Would technology companies invest in new products if they were unable to acquire patents?
Quite plausibly. There are few areas in which patents are necessary for investment in R&D, and smartphones are probably not among them. However, if, as a company, you have the ability to patent something and use this to prevent competition, then why wouldn’t you take advantage of it? You may also know that your competitors would try to do the same thing to you. This helps explain why tech companies are trying to amass large portfolios of patents – so they can use them offensively to raise the costs of their competitors and threaten them. Or use them defensively, to countersue.
On that basis, it seems doubtful whether the patent system is beneficial, especially in the tech industry.
The life cycle of these products tends to be very short. You can make a good deal of money by entering the market slightly before your competitor. But the only way to continue making money is to further innovate to create the next even-better product. In this way it’s competition, rather than having an exclusive right, that encourages innovation. If you think of any market that has been dominated by one or very few firms for a very long time, the quality of service or prices are often not as good as they otherwise would be. It’s only when there’s actual competition or the threat of competition that companies increase their innovation efforts.
Apple’s lawyers accused Samsung of copying the iPhone’s rounded corners. Can “rounded corners” be protected?
It’s questionable. BlackBerry devices had rounded corners before the iPhone, and one could argue that this has a useful function and therefore could not be subject to a design patent. When you put a phone in your pocket you want it to slide easily. There’s nothing new about making things with rounded corners for these purposes.
Is it a problem that this case was tried with a jury in California, not far from Apple’s head office?
The case in the U.S. is just one of many around the world – in Japan, Korea, the U.K., and other European countries – between Apple and Samsung. Each of them involves slightly different intellectual property issues or different products – phones or tablets – and the results have been quite different. In most of them, Samsung prevailed, with the exception of the one in California. Does it have to do with the fact that this was a jury trial, in California, and that the plaintiff was Apple and the defendant a Korean company?
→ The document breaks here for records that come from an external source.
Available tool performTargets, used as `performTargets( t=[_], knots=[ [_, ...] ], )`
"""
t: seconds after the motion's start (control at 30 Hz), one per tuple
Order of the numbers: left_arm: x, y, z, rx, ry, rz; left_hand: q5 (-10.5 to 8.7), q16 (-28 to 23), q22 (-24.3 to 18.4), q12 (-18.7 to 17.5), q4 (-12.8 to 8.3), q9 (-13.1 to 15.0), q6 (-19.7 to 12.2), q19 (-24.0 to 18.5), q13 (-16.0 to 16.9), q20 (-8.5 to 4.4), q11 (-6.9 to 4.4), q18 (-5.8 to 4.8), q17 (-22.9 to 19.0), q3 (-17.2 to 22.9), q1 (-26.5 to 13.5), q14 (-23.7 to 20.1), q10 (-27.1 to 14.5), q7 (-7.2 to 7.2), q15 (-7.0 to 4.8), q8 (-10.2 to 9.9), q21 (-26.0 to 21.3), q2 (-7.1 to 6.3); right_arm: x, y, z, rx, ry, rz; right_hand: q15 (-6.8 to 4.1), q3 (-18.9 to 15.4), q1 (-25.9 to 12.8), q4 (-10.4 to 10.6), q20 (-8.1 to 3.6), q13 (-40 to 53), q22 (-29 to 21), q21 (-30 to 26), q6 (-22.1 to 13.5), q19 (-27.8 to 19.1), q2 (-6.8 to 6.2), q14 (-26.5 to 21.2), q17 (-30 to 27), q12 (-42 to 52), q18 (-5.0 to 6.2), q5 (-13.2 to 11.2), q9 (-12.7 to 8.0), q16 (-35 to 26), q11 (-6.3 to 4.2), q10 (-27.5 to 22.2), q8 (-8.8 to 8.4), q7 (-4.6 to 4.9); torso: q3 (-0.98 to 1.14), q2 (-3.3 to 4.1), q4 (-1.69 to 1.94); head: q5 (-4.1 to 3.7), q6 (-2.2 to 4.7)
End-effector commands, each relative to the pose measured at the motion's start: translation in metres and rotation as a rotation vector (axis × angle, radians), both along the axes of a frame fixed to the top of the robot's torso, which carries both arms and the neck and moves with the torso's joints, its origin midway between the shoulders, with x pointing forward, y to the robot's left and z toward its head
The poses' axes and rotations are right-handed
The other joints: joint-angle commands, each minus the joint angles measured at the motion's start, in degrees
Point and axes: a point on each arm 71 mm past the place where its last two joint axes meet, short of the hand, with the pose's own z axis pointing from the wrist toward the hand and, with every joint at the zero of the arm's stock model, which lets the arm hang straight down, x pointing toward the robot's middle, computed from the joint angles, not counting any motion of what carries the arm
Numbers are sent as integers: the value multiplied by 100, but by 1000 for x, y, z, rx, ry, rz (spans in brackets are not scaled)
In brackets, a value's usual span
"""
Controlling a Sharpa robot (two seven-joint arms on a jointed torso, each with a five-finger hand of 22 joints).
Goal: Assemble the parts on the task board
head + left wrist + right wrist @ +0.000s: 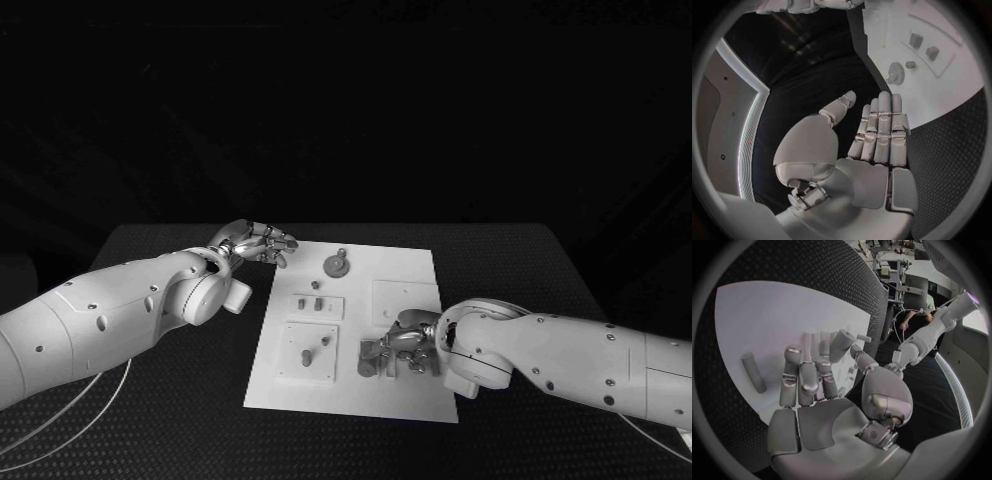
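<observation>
Head view: white rectangular task board [411, 270] carries small grey parts [335, 265]; left hand [257, 243] empty, fingers straight; right hand [401, 350] unclear.

Both arms are white, smooth and rounded, with small dark screw holes dotted along their shells. The left arm [101, 320] has a round disc-like cover at the wrist; the right arm [577, 355] ends in a similar rounded cuff. Thin pale cables loop beneath each arm. The left hand [870, 150] and right hand [817, 395] are silver, with segmented metallic fingers [882, 125] and smooth pale palm plates.
</observation>
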Motion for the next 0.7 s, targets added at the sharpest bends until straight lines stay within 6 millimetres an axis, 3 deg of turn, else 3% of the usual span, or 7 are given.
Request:
performTargets(
  t=[0.03, 0.33, 0.4, 0.5, 0.7],
  knots=[
    [0, -3, 1, -11, 1, -15, 10, -22, 10, 7, 30, -6, -26, 23, -5, 17, 9, -3, 9, 2, -63, 8, -41, 2, 12, -9, -35, -9, -1, 0, -2, 3, 8, 11, -2, 103, -13, 190, -15, 20, 73, -28, -11, -28, -173, -66, -38, -36, 111, -33, 11, -37, 23, -37, -43, 48, -2, -1, -1, 2, 4],
    [0, -2, 1, -11, 1, -14, 10, -24, 11, 6, 33, -6, -30, 23, -5, 17, 10, -2, 12, 1, -67, 9, -43, 3, 12, -8, -36, -8, -1, 1, -1, 21, -7, 14, 8, 409, 10, 835, -19, 71, 90, -28, -62, -39, -693, -139, -76, -69, 111, -46, 79, -49, 35, -73, -69, 63, -3, 0, -1, -3, 9],
    [0, -2, 1, -11, 1, -14, 10, -24, 11, 6, 34, -7, -31, 23, -6, 17, 10, -2, 13, 1, -68, 9, -44, 3, 12, -9, -36, -8, -1, 1, 0, 22, -18, 26, 9, 430, 30, 883, -20, 76, 92, -25, -66, -40, -730, -144, -78, -70, 111, -51, 89, -48, 35, -74, -69, 64, -1, 0, -1, -4, 6],
    [0, -2, 1, -10, 1, -14, 10, -25, 11, 6, 35, -7, -32, 23, -6, 18, 11, -2, 14, 1, -70, 9, -44, 4, 12, -9, -36, -8, -3, 2, 1, 13, -52, 82, 10, 426, 171, 841, -24, 89, 101, -7, -73, -41, -728, -147, -76, -64, 111, -63, 112, -44, 36, -75, -64, 66, -2, 0, 1, -4, 15],
    [0, -1, 0, -10, 2, -13, 10, -26, 11, 6, 36, -8, -35, 23, -6, 17, 11, -2, 16, 1, -71, 9, -46, 5, 12, -9, -36, -8, -9, 2, 0, -18, -37, 164, 14, 215, 584, 411, -6, 113, 97, 10, -68, -68, -671, -172, -107, -67, 111, -63, 169, -55, 37, -80, -54, 65, -2, 1, -3, 6, 18]
  ],
)
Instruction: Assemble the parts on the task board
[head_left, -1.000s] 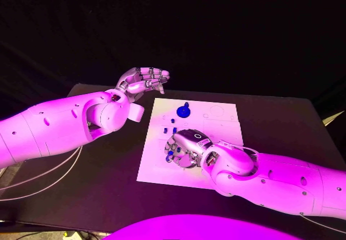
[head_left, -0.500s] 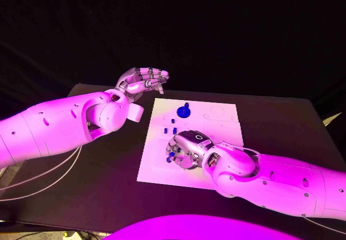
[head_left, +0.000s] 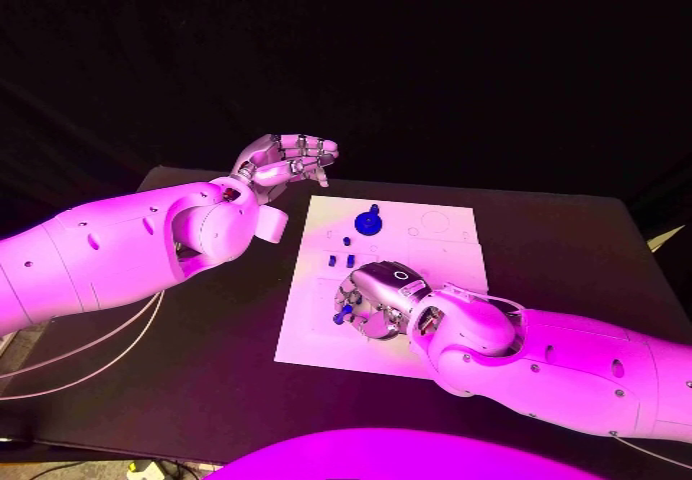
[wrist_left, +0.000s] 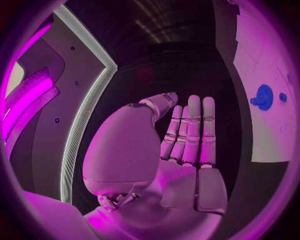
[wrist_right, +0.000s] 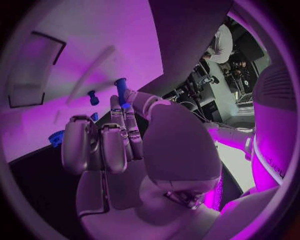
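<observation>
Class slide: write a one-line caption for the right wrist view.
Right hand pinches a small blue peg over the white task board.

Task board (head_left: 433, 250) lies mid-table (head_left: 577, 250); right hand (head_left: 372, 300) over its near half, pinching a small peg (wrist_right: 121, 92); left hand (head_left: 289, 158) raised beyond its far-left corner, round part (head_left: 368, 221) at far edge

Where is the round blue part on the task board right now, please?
In the head view the round blue part sits near the task board's far edge, toward the left hand and beyond the right hand.
</observation>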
Who knows?
How has intellectual property law changed recently?
Over the last 300 years, and particularly in recent decades, protections increased – expanding what can be covered and for how long, and what remedies are available against infringers. But we’re seeing signs that the pendulum may be swinging back. Last July, the Supreme Court of Canada issued decisions on five important copyright cases that weren’t that favourable to copyright owners. The court affirmed that all the exceptions and limitations to copyright are, in fact, “users’ rights” and should be given a liberal interpretation. The Copyright Modernization Act, while expanding some copyrights, also expanded the scope of many users’ rights.
Will how young people experienced file-sharing have any bearing on how intellectual property laws evolve?
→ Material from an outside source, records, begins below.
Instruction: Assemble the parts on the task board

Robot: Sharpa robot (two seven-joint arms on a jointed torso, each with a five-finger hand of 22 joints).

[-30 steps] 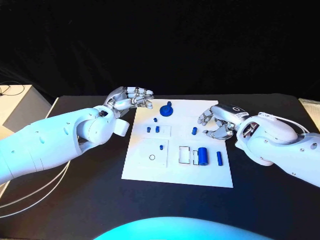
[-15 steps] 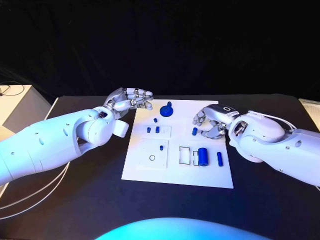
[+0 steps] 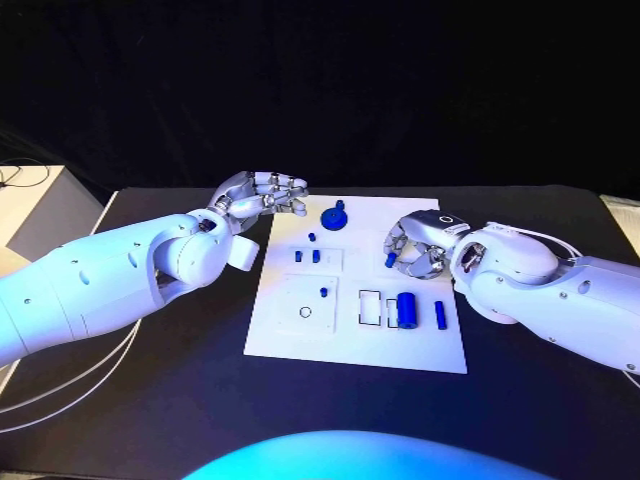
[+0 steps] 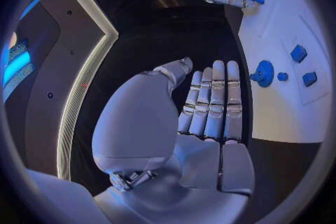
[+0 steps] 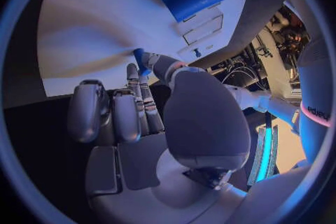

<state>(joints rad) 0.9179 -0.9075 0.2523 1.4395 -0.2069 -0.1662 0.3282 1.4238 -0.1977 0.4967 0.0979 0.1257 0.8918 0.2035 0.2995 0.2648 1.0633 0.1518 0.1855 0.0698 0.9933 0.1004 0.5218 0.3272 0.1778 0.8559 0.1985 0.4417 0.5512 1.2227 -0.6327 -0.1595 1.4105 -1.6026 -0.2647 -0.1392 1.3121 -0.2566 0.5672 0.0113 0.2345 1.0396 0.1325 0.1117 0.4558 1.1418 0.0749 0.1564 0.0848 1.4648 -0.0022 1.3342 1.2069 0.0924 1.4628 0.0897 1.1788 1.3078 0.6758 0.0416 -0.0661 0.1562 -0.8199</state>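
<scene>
Board: the white board [image 3: 352,330] lies in the middle of the black table [image 3: 162,400].
Left hand: the left hand [image 3: 258,196] is up by the board's far left corner. It holds nothing, and its fingers lie straight, side by side.
Right hand: the right hand [image 3: 415,246] is over the right side of the board. It pinches a small blue peg [image 5: 139,59] with its thumb and a finger, right on the board.
Parts: a blue knob [image 3: 333,217] sits near the far edge. Small blue bits [image 3: 307,257] lie below it. A big blue roll [image 3: 404,310] and a thin blue stick [image 3: 440,315] lie near the slots.
Done: I think not much. Most parts look loose.
Left to do: the peg needs its hole, then the others go in.
</scene>
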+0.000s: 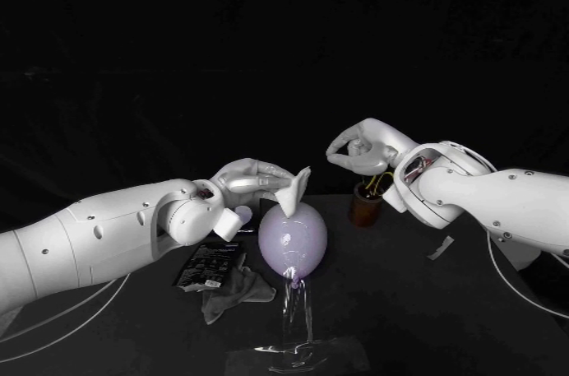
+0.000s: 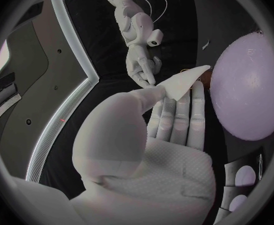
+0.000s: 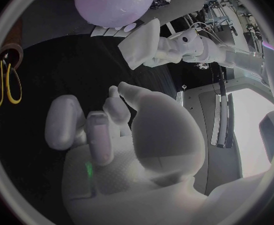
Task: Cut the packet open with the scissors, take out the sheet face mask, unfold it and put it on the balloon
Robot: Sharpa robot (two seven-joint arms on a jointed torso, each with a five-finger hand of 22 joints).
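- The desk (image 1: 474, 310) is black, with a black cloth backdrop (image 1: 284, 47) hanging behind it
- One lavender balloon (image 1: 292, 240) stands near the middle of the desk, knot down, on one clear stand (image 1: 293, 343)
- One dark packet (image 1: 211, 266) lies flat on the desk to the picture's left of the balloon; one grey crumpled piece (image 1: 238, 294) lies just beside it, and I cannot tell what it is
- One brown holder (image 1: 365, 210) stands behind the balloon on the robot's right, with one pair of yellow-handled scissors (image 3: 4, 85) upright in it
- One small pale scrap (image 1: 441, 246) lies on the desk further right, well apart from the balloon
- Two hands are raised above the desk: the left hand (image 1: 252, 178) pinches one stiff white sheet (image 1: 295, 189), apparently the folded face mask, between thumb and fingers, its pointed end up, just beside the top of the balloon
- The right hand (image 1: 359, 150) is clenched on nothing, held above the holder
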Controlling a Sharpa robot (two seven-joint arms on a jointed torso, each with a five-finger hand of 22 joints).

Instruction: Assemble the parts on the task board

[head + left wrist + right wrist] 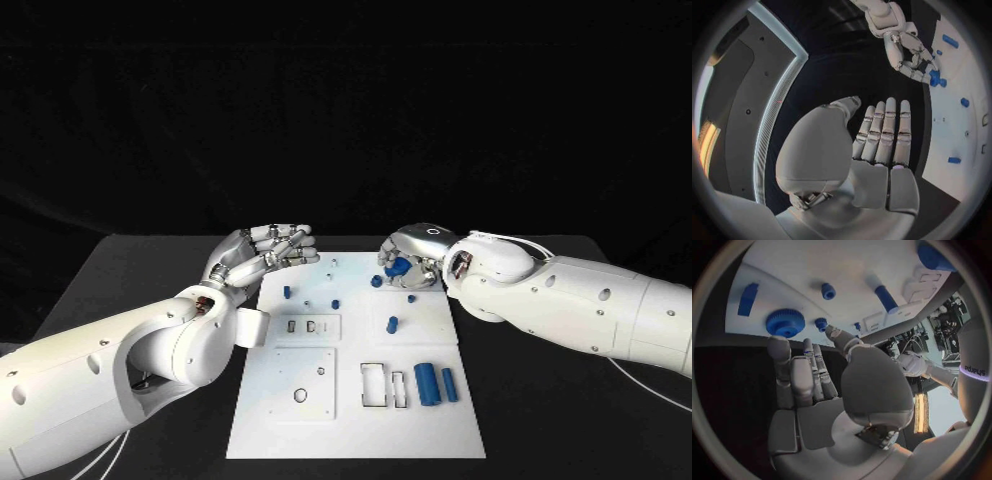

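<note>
Black table [144, 260] carries task board [361, 420] — several blue parts [427, 381] left loose. Blue gear [785, 322] reached by right hand [411, 258], fingers apart, nothing held. Left hand [267, 250] spread, idle.

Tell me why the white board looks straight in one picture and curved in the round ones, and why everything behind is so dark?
In the head view the task board has straight edges, brightly lit against a black table and backdrop. In the left wrist view a fisheye lens bends its edge, beyond the left hand. In the right wrist view the board curves over the right hand, with a blue gear sharp on it.
</note>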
I think it already has. Before the Internet, kids made mixed tapes of songs from the radio or from records. Some copyright owners argued that this was infringement, but no one seriously cared. And then along came Napster and all of a sudden you can share similar things with millions of “friends.” That gives rise – justifiably – to concern. As long as you did this with analog technology, whether it was or was not infringing, the impact on the market was negligible. With the Internet, the concerns over infringement seemed reasonable – even though the empirical evidence is not clear. We know there has been a decrease in sales of sound recordings. But studies have found little evidence for a decline in production of new music, or decline in the quality of music.
Clearly, the ability to share content is beneficial to society, and content that can be shared tends to become more valuable. Eventually, intellectual property law would have to adjust to support business models that capture value from sharing rather than from scarcity. .
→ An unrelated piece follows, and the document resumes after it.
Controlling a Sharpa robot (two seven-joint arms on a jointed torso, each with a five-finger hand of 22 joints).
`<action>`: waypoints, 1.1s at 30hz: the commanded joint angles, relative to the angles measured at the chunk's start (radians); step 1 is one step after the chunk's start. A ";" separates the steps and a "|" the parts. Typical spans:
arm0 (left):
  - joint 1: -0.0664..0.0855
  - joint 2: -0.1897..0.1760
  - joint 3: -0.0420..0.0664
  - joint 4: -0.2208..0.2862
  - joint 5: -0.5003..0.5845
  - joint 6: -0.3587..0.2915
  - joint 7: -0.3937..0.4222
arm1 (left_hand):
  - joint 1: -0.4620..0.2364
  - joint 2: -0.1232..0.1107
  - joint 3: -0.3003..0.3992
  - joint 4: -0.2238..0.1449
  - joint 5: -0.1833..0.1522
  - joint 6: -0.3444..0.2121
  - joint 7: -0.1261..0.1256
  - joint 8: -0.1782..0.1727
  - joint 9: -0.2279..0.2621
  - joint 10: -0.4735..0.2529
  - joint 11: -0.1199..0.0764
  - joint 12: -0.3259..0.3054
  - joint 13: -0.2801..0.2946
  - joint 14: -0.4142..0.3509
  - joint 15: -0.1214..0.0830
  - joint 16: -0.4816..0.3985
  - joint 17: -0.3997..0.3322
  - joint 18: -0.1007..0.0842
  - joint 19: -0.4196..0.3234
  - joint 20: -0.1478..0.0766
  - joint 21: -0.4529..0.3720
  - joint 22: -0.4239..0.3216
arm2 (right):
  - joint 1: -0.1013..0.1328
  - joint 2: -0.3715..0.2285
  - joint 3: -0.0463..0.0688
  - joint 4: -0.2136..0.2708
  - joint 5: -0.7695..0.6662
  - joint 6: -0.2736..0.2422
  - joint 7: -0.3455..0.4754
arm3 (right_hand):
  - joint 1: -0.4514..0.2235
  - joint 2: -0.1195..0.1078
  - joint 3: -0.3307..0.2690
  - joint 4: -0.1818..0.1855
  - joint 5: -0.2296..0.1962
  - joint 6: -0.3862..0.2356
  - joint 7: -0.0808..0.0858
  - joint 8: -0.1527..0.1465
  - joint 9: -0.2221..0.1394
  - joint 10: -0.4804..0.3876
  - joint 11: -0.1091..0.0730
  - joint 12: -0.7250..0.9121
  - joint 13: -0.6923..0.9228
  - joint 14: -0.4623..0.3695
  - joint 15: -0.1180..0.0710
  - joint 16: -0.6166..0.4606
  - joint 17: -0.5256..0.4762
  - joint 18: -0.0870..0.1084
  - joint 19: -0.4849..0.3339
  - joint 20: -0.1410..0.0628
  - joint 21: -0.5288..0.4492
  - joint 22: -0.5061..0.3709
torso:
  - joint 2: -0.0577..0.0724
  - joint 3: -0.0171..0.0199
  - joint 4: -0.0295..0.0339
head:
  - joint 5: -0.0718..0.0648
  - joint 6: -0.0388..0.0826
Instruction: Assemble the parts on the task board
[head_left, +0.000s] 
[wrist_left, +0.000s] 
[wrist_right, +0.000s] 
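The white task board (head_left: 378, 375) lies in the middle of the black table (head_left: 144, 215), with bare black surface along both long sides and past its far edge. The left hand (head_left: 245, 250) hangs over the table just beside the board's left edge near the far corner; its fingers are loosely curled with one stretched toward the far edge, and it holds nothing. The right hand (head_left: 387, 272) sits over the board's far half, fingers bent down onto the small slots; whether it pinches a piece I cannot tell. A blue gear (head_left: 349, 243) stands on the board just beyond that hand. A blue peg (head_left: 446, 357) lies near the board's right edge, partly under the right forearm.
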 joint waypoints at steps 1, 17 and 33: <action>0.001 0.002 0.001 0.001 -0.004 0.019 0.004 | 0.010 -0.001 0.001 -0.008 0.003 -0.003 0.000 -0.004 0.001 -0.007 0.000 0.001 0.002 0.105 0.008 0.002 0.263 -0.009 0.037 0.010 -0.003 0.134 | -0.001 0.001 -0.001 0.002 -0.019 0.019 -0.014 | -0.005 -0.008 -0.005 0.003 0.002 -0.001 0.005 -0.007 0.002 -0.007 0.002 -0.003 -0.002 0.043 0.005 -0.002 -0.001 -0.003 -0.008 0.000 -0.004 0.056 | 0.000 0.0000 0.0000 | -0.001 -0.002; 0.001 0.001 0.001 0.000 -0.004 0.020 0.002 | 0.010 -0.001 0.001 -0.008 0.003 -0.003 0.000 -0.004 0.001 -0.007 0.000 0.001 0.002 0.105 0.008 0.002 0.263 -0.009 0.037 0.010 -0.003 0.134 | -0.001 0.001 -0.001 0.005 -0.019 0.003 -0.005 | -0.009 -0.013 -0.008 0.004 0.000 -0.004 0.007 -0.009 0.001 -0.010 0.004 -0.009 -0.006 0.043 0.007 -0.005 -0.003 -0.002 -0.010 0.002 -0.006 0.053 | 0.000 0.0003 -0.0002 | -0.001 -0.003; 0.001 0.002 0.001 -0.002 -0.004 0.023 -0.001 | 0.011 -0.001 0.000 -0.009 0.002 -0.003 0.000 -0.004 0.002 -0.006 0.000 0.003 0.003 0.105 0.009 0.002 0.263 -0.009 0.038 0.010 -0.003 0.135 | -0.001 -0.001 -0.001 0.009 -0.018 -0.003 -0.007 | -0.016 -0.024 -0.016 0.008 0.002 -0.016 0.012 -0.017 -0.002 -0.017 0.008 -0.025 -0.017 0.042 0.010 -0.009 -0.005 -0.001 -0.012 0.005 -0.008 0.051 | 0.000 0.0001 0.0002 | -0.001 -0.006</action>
Do you think there will be a further scaling back of protections for intellectual property?
Eventually, I think so. It may not be immediate and there may be ups and downs along the way. One of the things that the Internet has revolutionized is people’s perceptions about the value of shared knowledge and greater awareness to carefully balance between when knowledge should be owned and when it shouldn’t. That’s a sharp contrast to, say, 15 years ago, when the Internet was sometimes seen as a menacing unknown and policy-makers were quick to respond with a protective impulse. There are some signs that increasingly policy-makers see the benefits of shared knowledge; that they seem more skeptical of unsupported claims of copyright-owners about harm. Despite earlier predictions, the industry did not collapse. Some players may sell less and make less profit, but civilization did not end. Young people tend to realize that even better, and eventually, these views may be translated into political action.